## Exercise
Pull every line with the word "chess" out of the entries below.

Stored dataset items
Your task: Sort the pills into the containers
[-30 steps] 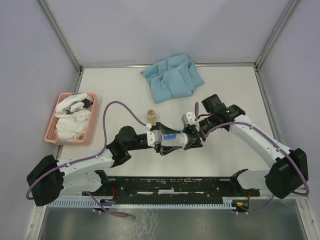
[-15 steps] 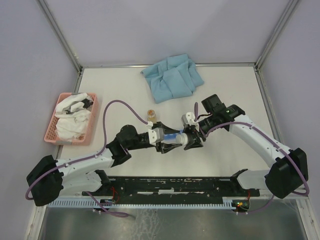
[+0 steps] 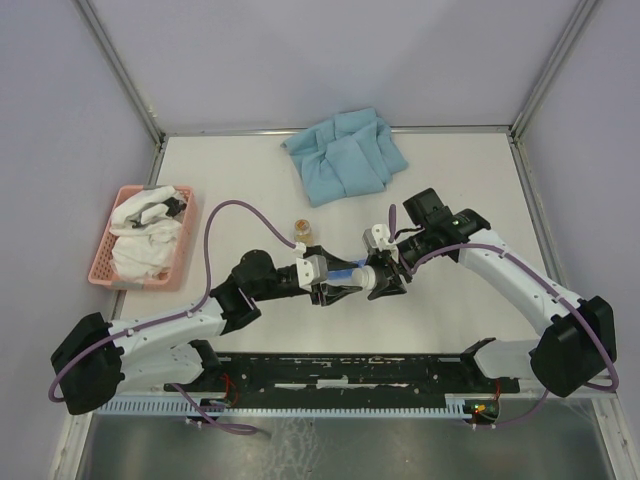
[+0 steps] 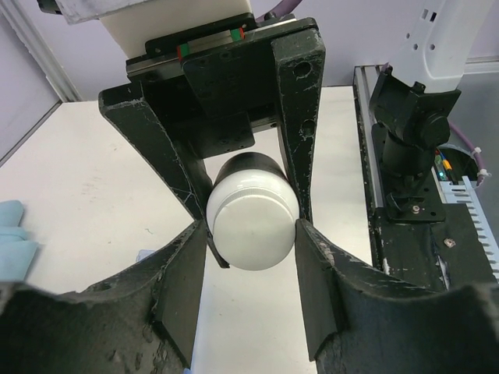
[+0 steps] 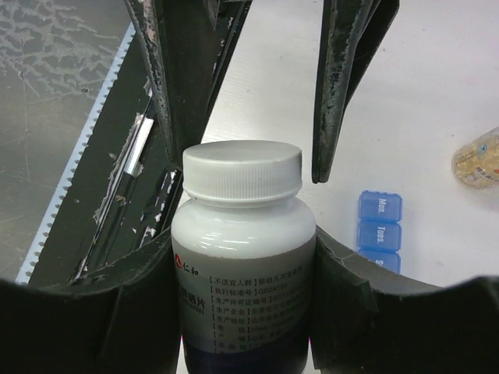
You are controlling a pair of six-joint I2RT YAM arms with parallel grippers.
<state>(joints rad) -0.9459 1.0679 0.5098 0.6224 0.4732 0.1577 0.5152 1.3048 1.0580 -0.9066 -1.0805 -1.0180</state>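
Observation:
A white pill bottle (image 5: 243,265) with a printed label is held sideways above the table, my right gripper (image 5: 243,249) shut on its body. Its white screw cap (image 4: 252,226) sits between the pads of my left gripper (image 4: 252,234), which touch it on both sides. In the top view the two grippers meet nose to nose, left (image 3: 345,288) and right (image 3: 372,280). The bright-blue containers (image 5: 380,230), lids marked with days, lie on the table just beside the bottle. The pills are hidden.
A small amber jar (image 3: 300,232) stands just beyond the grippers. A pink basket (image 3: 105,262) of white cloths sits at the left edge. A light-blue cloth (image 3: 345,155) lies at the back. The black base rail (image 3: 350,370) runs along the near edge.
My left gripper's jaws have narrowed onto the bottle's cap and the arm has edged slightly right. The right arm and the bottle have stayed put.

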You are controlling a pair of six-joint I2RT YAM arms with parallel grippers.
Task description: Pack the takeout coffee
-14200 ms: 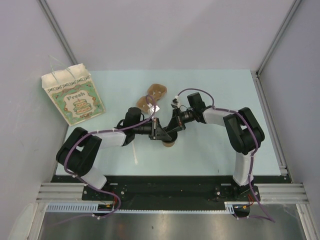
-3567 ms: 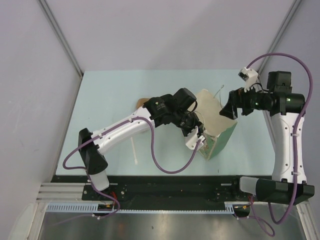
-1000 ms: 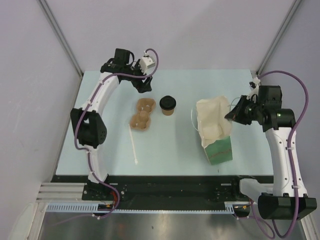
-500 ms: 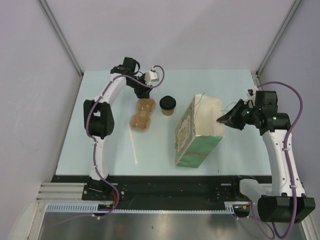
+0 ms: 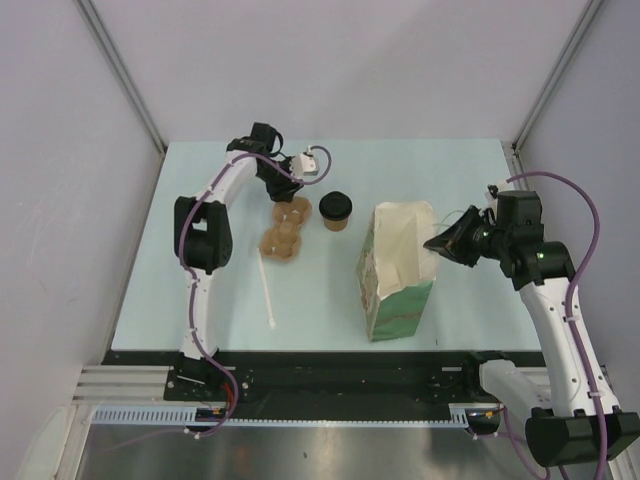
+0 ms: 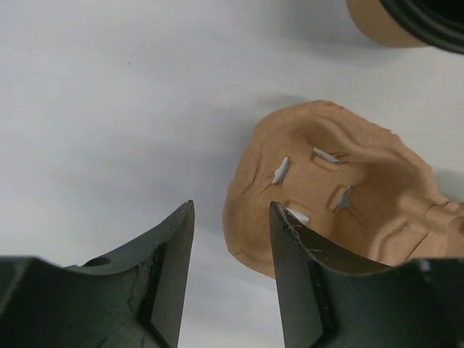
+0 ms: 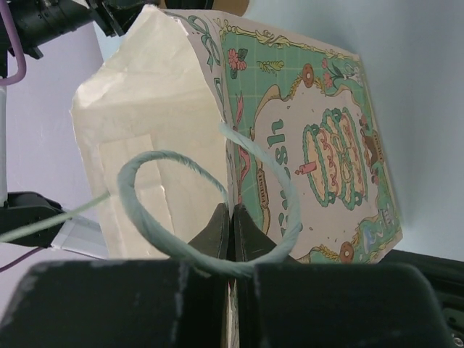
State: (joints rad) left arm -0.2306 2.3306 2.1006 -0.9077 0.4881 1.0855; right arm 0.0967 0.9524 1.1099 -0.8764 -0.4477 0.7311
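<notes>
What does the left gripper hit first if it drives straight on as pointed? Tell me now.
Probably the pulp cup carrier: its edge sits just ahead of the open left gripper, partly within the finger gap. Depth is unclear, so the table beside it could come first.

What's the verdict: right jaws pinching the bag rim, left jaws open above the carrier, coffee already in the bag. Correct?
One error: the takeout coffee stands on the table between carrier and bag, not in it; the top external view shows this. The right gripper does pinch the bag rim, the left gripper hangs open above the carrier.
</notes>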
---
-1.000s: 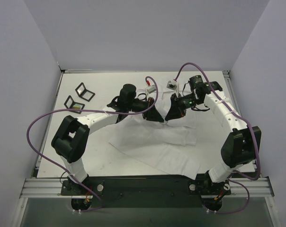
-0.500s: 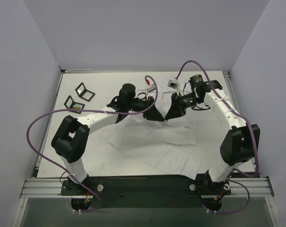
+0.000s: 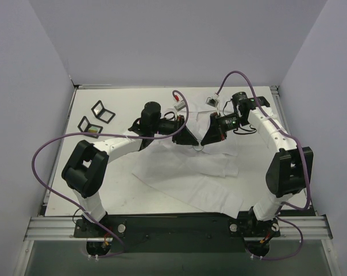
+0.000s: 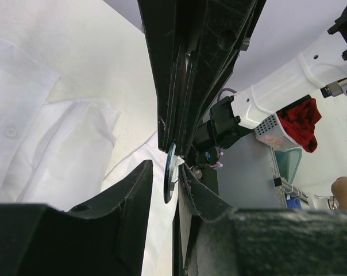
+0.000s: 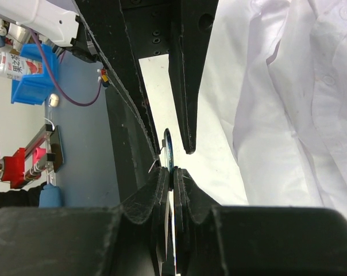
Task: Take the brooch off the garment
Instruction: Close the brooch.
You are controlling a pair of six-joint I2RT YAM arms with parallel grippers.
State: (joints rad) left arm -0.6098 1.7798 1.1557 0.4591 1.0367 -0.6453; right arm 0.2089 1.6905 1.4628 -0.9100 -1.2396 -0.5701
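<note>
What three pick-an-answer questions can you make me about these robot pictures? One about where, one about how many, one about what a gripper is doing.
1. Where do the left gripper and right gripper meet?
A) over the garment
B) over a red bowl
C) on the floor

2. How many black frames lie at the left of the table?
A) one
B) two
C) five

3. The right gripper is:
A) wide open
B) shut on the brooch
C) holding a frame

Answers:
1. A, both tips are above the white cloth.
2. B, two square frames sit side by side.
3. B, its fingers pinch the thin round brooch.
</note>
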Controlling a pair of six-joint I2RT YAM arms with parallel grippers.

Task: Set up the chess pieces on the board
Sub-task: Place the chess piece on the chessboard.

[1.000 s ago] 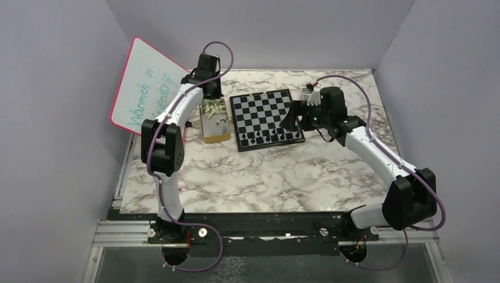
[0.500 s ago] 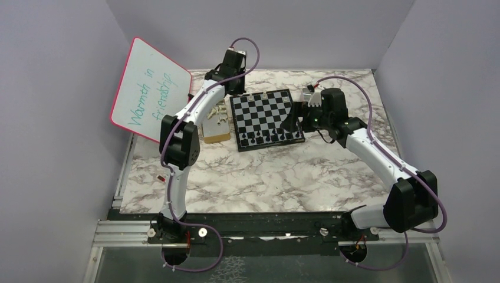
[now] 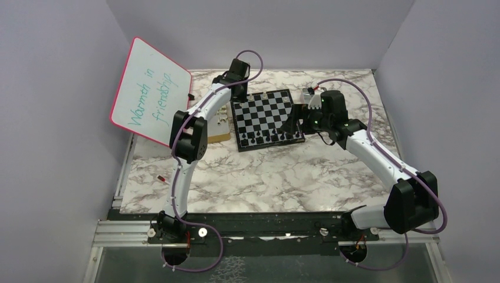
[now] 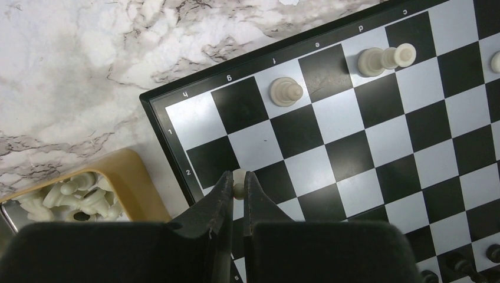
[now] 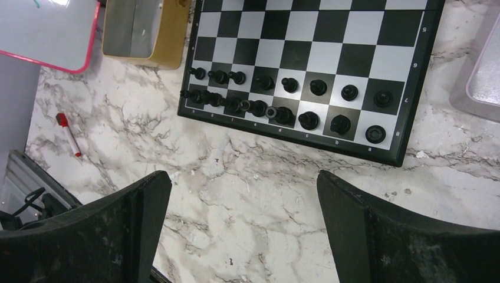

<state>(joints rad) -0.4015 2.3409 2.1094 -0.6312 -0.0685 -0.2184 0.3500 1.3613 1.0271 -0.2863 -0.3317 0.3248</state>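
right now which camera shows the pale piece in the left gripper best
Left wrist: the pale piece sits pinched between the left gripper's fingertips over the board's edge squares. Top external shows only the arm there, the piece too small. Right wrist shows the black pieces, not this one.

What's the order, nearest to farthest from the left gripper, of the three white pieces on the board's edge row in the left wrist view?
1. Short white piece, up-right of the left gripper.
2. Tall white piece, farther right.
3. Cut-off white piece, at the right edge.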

## Output below
Task: Set up the chess pieces on the board
Sub-task: Place the chess piece on the chessboard.

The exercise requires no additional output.